Correcting Class Imbalances with Self-Training for Improved Universal Lesion Detection and Tagging
Alexander Shieh, Tejas Sudharshan Mathai, Jianfei Liu, Angshuman Paul, Ronald M. Summers
TL;DR
The paper addresses the challenge of incomplete annotations and class imbalance in universal lesion detection and tagging (ULDT) on CT. It introduces a self-training pipeline using VFNet trained on a small annotated DeepLesion subset to mine additional lesions from a larger unlabeled set, followed by iterative retraining across four rounds. A key contribution is balancing the mined data via upsampling, which, when combined with a variable-threshold mining policy, yields substantial gains: a 6.5 percentage-point increase in mean sensitivity at 4FP over a non-upsampled baseline (78.5% vs 72.0%), and an 11.7-point gain over the same policy without upsampling (78.5% vs 66.8%).
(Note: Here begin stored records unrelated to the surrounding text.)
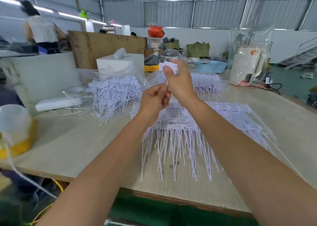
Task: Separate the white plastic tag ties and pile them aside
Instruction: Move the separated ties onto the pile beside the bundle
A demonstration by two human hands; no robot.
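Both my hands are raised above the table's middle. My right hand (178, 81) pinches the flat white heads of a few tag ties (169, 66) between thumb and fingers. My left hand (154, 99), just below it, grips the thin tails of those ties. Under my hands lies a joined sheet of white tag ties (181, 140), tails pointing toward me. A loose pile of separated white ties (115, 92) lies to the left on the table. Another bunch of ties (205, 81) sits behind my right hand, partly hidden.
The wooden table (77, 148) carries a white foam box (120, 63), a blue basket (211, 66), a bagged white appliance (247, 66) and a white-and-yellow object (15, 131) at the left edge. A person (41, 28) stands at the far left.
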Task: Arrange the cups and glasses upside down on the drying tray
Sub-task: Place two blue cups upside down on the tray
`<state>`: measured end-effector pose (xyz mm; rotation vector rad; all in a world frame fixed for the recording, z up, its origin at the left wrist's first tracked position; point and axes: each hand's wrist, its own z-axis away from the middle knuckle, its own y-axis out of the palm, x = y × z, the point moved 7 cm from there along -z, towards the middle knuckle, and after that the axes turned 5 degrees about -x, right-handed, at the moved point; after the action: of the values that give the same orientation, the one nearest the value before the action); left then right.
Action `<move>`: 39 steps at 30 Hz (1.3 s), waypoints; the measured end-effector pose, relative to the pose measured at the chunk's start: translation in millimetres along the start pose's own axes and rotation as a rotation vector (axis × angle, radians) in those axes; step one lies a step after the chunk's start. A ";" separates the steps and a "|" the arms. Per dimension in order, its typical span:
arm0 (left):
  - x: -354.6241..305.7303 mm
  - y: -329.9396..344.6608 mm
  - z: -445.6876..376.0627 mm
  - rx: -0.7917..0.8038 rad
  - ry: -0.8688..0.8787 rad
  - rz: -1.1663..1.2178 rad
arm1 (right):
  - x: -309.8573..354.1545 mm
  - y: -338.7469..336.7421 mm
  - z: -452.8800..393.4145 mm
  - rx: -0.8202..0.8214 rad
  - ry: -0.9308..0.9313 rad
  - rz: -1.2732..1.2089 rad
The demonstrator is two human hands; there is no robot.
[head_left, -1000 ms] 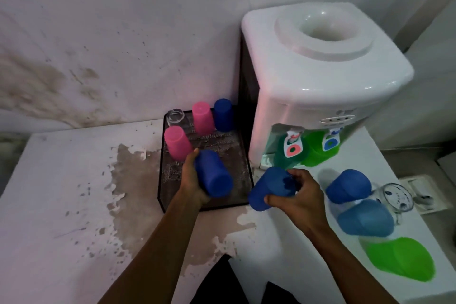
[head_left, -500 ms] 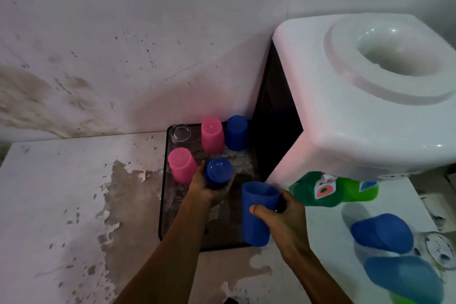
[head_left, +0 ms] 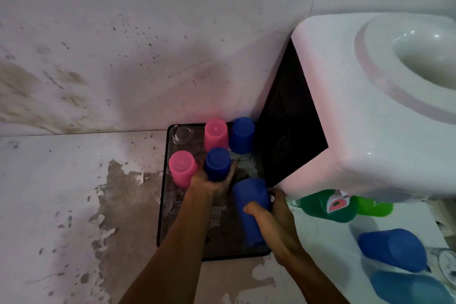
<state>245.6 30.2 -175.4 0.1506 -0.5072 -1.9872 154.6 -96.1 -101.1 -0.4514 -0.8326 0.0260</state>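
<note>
A black mesh drying tray (head_left: 164,205) lies by the wall. Upside down on it stand a clear glass (head_left: 182,134), two pink cups (head_left: 216,134) (head_left: 182,171) and a blue cup (head_left: 242,134) at the back. My left hand (head_left: 209,184) grips another blue cup (head_left: 217,163), base up, standing in the tray's second row. My right hand (head_left: 270,215) holds a third blue cup (head_left: 251,201) base up over the tray's right side. Whether its rim touches the mesh is hidden.
A white water dispenser (head_left: 370,118) stands right against the tray, with green taps (head_left: 330,206) under its front. On the table at the lower right lie a dark blue cup (head_left: 392,252), a lighter blue cup (head_left: 409,286) and a glass mug (head_left: 447,264). The tabletop's peeling surface (head_left: 74,205) stretches to the left.
My left hand turned its blue cup base up and set it beside the front pink cup. My right hand carried its cup over the tray and turned it upside down. The view shifted closer.
</note>
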 end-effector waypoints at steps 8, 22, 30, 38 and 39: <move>5.3 -7.9 9.1 -0.017 -0.011 -0.051 | 51.4 0.2 3.9 -0.080 -0.281 0.613; -36.4 -32.2 122.9 -0.379 1.267 -1.383 | 91.2 25.8 -11.7 -0.099 -0.501 1.129; -78.7 -15.6 89.2 -0.426 1.379 -1.718 | 104.9 38.8 -53.8 -0.103 -0.557 1.078; -85.5 -5.7 80.7 -0.403 1.425 -1.685 | 112.5 50.8 -73.8 -0.116 -0.615 1.003; -86.2 -5.6 80.5 -0.400 1.424 -1.688 | 113.0 51.8 -75.7 -0.112 -0.620 0.984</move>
<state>254.6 131.2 -115.0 2.0368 1.3776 -2.5694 293.5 -55.5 -85.9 -0.9492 -1.1430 1.0778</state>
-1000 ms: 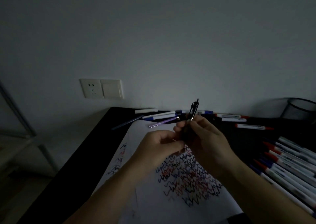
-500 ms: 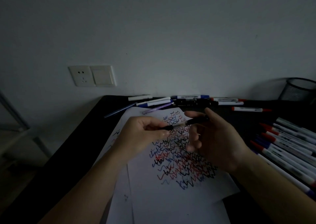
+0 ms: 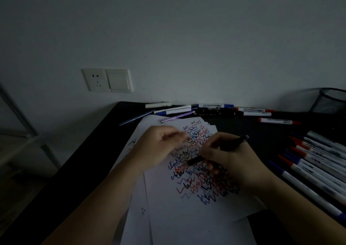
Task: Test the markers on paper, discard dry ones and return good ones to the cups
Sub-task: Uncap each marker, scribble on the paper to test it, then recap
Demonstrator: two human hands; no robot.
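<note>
A dark pen (image 3: 217,152) is held in the right hand (image 3: 230,162), the grip closed on the barrel in a writing hold. The long axis of the pen runs from its upper end, up and to the right near the knuckles, down and to the left to the tip, which lies at or just above the paper (image 3: 187,216); contact cannot be confirmed in the dim light. The tip points toward the left hand (image 3: 159,145), which is hovering or resting on the same sheet just beside it, fingers loosely curled; whether a cap is enclosed there cannot be told. The sheet is already covered with zigzag test marks (image 3: 198,171) in black, red and blue, and the tip stands over the left-centre of that patch. It is judged that the test stroke is the step in hand, and that the coming move depends on the tip being carried along the sheet across the pen's own axis. A row of markers (image 3: 316,162) lies on the desk (image 3: 89,160) to the right, nearer the right hand; further markers lie along the wall. A mesh cup (image 3: 331,102) stands at the far right corner, well apart from the pen, on the right hand's side.
</note>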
The approach improves or maintains per-class sensitivity across all eight lesion classes, demonstrating the potential to exploit unannotated data for ULDT in clinical workflows, while highlighting areas for further refinement like class-aware thresholding and alternative semi-supervised methods.
Abstract
Universal lesion detection and tagging (ULDT) in CT studies is critical for tumor burden assessment and tracking the progression of lesion status (growth/shrinkage) over time. However, a lack of fully annotated data hinders the development of effective ULDT approaches. Prior work used the DeepLesion dataset (4,427 patients, 10,594 studies, 32,120 CT slices, 32,735 lesions, 8 body part labels) for algorithmic development, but this dataset is not completely annotated and contains class imbalances. To address these issues, in this work, we developed a self-training pipeline for ULDT. A VFNet model was trained on a limited 11.5\% subset of DeepLesion (bounding boxes + tags) to detect and classify lesions in CT studies. Then, it identified and incorporated novel lesion candidates from a larger unseen data subset into its training set, and self-trained itself over multiple rounds. Multiple self-training experiments were conducted with different threshold policies to select predicted lesions with higher quality and cover the class imbalances. We discovered that direct self-training improved the sensitivities of over-represented lesion classes at the expense of under-represented classes. However, upsampling the lesions mined during self-training along with a variable threshold policy yielded a 6.5\% increase in sensitivity at 4 FP in contrast to self-training without class balancing (72\% vs 78.5\%) and a 11.7\% increase compared to the same self-training policy without upsampling (66.8\% vs 78.5\%). Furthermore, we show that our results either improved or maintained the sensitivity at 4FP for all 8 lesion classes.